İnsanların önyargılı davrandığı bir meslek kâğıt toplamak
Yokuşlardan geçerken çok yorulduğunu dile getiren Mustafa Kasım, “İnsanlar, ellerinde bir ağırlık olmadığı halde yokuş çıktıkları için yoruluyor. Ben ise karton koyduğum arabayla çıkıyorum yokuşları” diyerek yaptığı işin zorluğuna dikkat çekiyor.
Sabahın erken saatlerinde başlayıp, gece geç saatlere kadar kâğıt toplayan Kasım, “Gece tinercisi, hapçısı, hırsızı, içkicisi sokaklarda dolaşıyor, biri beni bıçaklar diye korkuyorum. Bazen işe çıkmak istemiyorum ama bu işi yapmak zorundayım.” diyor.
Sokaklarda insanların kâğıt toplayıcılarını dışladığını, küçümsediğini, hor gördüğünü dile getiren Mustafa Kasım, “Sokakta insanlar beni gördüğünde tiksinerek bakıyorlar, elbiselerimin kirli ve çöp kokuyor olmasındandır belki. Tinerci, hırsız gözüyle bakan insanlar var. Aslında ben geri dönüşüm yapıyorum.
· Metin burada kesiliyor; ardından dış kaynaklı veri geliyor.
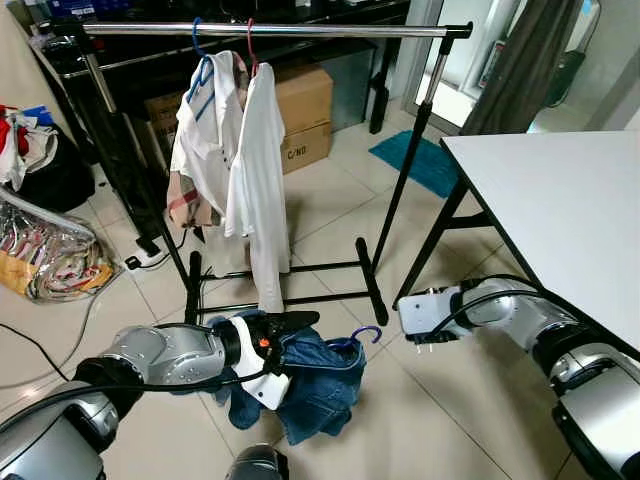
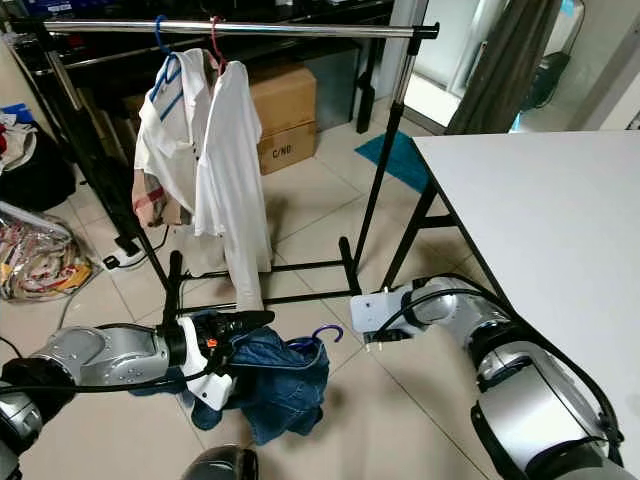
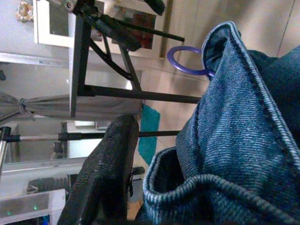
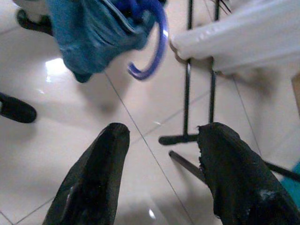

Karton toplayarak günde en az üç ağacın kesilmesinden kurtarıyorum” diyerek yaptığı işin önemini hatırlatıyor.
İster sığınmacı isterse Türkiye yurttaşı olsun aslında sokaklarda çöpleri karıştırarak ve her gün arkalarında ağır el arabalarıyla kilometrelerce yol kat eden bütün kâğıt toplayıcıları, ekmek parası için mecburen bu işi yapıyorlar. Dini, dili etnik kimliği fark etmeksizin hepsi de aynı şeylerden şikayet etmelerine rağmen bu işi yapmaya devam etmek zorundalar.